TASK DIRECTIONS - Keep every line in which "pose" occurs and drop the rest of the data.

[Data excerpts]
---*---
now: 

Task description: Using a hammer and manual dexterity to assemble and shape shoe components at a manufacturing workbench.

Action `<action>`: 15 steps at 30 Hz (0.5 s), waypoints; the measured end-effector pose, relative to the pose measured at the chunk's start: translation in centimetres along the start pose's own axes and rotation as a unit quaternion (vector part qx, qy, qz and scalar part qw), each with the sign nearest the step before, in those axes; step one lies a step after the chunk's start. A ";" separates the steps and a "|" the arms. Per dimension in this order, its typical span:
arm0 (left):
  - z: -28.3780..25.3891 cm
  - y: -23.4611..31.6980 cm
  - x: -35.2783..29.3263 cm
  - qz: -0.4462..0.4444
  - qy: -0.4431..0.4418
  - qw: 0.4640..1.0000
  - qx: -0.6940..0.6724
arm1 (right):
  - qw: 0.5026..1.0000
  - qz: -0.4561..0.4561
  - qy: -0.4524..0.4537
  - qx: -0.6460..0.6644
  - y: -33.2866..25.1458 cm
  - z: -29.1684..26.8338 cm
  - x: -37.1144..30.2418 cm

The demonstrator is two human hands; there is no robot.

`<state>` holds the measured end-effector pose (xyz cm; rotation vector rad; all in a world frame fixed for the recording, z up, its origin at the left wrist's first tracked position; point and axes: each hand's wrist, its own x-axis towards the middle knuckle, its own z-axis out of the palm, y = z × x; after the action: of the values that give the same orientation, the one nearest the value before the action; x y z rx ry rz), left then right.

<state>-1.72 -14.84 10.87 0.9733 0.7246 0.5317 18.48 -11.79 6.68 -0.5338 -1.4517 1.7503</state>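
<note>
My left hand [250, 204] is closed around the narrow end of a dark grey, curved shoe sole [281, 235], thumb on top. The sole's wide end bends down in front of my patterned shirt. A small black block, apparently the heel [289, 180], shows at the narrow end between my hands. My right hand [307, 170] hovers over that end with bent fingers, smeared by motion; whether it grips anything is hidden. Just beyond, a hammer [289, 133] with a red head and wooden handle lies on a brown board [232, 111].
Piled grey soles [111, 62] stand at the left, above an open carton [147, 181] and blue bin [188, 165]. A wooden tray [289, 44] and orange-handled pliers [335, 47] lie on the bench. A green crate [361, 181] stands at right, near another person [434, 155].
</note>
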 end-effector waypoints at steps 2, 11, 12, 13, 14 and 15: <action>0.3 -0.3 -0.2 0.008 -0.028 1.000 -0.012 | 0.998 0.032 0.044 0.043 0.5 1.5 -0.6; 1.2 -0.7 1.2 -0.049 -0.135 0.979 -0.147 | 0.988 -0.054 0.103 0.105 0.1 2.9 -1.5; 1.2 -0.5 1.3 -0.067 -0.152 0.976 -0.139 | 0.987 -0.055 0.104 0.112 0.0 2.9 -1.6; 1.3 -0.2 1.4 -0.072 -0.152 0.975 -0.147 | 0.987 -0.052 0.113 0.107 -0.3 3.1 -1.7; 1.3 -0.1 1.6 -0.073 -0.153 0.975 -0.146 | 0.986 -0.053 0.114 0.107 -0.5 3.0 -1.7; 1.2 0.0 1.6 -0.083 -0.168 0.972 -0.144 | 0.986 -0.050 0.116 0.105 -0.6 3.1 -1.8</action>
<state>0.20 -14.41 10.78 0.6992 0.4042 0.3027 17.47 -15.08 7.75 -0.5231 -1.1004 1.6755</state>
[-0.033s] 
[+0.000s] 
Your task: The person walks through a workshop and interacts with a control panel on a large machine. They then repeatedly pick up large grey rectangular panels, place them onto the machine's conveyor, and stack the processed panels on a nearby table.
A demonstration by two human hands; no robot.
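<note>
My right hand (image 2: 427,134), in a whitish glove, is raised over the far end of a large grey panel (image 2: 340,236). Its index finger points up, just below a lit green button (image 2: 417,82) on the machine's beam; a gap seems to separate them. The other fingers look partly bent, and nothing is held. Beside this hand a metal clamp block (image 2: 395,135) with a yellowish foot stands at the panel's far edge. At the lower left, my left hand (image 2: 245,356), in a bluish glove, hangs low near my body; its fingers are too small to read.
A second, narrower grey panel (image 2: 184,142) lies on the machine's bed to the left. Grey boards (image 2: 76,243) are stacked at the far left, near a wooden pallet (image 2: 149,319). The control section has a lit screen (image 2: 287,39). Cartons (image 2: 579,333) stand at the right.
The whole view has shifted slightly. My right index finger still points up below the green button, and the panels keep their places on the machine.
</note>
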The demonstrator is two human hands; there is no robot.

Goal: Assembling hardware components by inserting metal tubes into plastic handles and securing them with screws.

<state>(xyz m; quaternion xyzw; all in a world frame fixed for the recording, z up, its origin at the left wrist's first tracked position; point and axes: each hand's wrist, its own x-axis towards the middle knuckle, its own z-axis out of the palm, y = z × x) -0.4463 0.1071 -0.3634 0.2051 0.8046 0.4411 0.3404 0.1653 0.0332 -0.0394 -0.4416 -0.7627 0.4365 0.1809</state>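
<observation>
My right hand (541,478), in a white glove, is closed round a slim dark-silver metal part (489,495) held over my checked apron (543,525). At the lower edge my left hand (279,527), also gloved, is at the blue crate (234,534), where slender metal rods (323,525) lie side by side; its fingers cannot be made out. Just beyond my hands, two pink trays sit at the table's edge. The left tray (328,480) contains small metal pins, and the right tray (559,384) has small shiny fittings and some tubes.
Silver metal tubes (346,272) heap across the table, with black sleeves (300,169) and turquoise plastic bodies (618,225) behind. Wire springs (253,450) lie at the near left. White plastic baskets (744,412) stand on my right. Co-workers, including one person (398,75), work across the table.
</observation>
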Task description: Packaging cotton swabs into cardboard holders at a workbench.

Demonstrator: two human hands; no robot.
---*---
WRITTEN SOLUTION -
Action `<action>`: 15 steps at 30 Hz (0.5 s), waypoints; the measured end-effector pose, relative to the pose measured at the chunk's start: translation in centimetres along the start pose's own axes and rotation as a unit quaternion (vector part qx, qy, qz and scalar part qw), each with the sign nearest the step before, in those axes; step one lies a step after the chunk's start. A ";" separates the steps and a "|" the arms. Per dimension in this order, its typical span:
`<state>` holds the measured end-effector pose (xyz cm; rotation vector rad; all in a world frame fixed for the recording, z up, its origin at the left wrist's first tracked position; point and axes: each hand's wrist, its own x-axis towards the middle knuckle, its own z-axis out of the palm, y = z × x; after the action: of the values that give the same orientation, the one nearest the value before the action; x y z rx ry rz), left then right.

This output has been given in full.